#### [ACTION ITEM]
Each line below containing the word "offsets" needs to be shown.

· · · ·

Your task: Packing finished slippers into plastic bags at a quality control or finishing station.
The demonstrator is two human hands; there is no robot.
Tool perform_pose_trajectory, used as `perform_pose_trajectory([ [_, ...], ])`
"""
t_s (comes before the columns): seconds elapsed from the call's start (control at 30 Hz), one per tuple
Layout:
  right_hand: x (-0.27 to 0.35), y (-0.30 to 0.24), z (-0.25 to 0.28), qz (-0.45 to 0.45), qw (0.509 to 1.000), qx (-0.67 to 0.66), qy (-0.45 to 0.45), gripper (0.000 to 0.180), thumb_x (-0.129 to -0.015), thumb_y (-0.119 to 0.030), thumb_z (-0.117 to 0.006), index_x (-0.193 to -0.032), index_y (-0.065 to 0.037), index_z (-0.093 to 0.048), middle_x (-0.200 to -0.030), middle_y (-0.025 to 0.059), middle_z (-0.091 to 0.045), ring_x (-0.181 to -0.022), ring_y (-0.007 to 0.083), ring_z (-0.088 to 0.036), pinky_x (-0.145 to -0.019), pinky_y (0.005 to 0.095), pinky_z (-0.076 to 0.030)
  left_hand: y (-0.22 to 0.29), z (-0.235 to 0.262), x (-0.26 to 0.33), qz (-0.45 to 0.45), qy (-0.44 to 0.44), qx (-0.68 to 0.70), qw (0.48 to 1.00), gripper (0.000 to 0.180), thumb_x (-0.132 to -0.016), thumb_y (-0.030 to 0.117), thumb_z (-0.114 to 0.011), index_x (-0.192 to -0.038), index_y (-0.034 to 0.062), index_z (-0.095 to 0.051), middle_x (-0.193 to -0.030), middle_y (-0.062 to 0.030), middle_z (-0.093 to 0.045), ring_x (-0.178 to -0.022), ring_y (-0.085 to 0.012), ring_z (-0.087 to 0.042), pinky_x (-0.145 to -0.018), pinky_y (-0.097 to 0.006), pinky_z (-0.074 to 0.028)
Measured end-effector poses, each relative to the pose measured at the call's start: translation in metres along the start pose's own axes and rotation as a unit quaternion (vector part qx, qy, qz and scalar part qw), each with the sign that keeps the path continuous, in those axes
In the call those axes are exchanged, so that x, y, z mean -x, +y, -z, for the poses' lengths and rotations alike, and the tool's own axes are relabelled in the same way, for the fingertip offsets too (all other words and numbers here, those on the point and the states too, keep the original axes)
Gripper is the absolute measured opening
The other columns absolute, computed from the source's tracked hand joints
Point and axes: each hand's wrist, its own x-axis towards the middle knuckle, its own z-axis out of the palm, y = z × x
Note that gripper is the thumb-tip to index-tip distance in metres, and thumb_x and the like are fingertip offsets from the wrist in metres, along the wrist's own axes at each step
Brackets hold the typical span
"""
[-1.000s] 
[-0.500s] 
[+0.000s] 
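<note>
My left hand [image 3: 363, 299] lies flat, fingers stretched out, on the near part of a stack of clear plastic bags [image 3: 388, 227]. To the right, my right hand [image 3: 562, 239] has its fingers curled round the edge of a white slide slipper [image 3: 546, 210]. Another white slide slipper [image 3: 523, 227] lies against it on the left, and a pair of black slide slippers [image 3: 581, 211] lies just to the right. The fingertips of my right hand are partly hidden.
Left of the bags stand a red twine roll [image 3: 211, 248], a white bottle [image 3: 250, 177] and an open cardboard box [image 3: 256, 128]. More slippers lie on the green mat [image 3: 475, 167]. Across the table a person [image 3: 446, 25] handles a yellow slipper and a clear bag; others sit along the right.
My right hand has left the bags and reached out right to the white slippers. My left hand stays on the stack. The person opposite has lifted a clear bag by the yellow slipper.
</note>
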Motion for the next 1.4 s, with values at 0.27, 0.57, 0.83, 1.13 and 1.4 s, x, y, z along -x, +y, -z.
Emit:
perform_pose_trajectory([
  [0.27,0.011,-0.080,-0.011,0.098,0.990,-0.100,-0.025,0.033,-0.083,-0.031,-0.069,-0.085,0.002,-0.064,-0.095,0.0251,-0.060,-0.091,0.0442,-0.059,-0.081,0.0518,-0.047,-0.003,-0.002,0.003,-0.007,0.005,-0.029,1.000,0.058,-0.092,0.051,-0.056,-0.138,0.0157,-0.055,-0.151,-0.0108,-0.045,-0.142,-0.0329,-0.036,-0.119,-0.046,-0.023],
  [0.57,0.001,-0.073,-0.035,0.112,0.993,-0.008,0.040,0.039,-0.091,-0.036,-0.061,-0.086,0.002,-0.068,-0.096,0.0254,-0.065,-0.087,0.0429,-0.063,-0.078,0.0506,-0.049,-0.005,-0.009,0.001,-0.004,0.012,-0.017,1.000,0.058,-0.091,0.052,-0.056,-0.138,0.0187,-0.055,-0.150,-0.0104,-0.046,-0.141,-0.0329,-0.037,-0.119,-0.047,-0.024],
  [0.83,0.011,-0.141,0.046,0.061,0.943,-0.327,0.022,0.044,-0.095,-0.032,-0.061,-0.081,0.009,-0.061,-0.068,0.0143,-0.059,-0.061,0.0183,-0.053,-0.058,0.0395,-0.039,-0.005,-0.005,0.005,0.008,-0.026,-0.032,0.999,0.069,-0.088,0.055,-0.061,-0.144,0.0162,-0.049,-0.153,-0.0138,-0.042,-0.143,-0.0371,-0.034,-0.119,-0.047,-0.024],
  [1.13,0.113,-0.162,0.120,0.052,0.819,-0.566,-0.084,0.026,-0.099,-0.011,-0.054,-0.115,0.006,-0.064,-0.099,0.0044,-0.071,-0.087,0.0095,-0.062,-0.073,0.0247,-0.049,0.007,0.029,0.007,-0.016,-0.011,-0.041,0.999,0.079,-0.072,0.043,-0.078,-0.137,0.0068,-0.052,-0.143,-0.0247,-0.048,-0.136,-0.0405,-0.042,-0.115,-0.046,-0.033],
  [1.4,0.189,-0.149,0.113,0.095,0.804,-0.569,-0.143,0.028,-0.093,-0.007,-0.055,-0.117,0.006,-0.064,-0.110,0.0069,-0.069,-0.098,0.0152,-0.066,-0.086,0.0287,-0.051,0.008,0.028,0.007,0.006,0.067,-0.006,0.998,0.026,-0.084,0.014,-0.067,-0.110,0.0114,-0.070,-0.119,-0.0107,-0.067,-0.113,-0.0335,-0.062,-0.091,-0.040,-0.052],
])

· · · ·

#### [OUTPUT FOR THIS EXERCISE]
In the call those axes are exchanged, so that x, y, z mean -x, +y, -z, for the poses' lengths and rotations alike, and the tool's own axes are relabelled in the same way, for the fingertip offsets too (all other words and numbers here, those on the point and the states too, keep the original axes)
Note that gripper is the thumb-tip to index-tip distance in metres, and thumb_x and the like are fingertip offsets from the wrist in metres, along the wrist's own axes at each step

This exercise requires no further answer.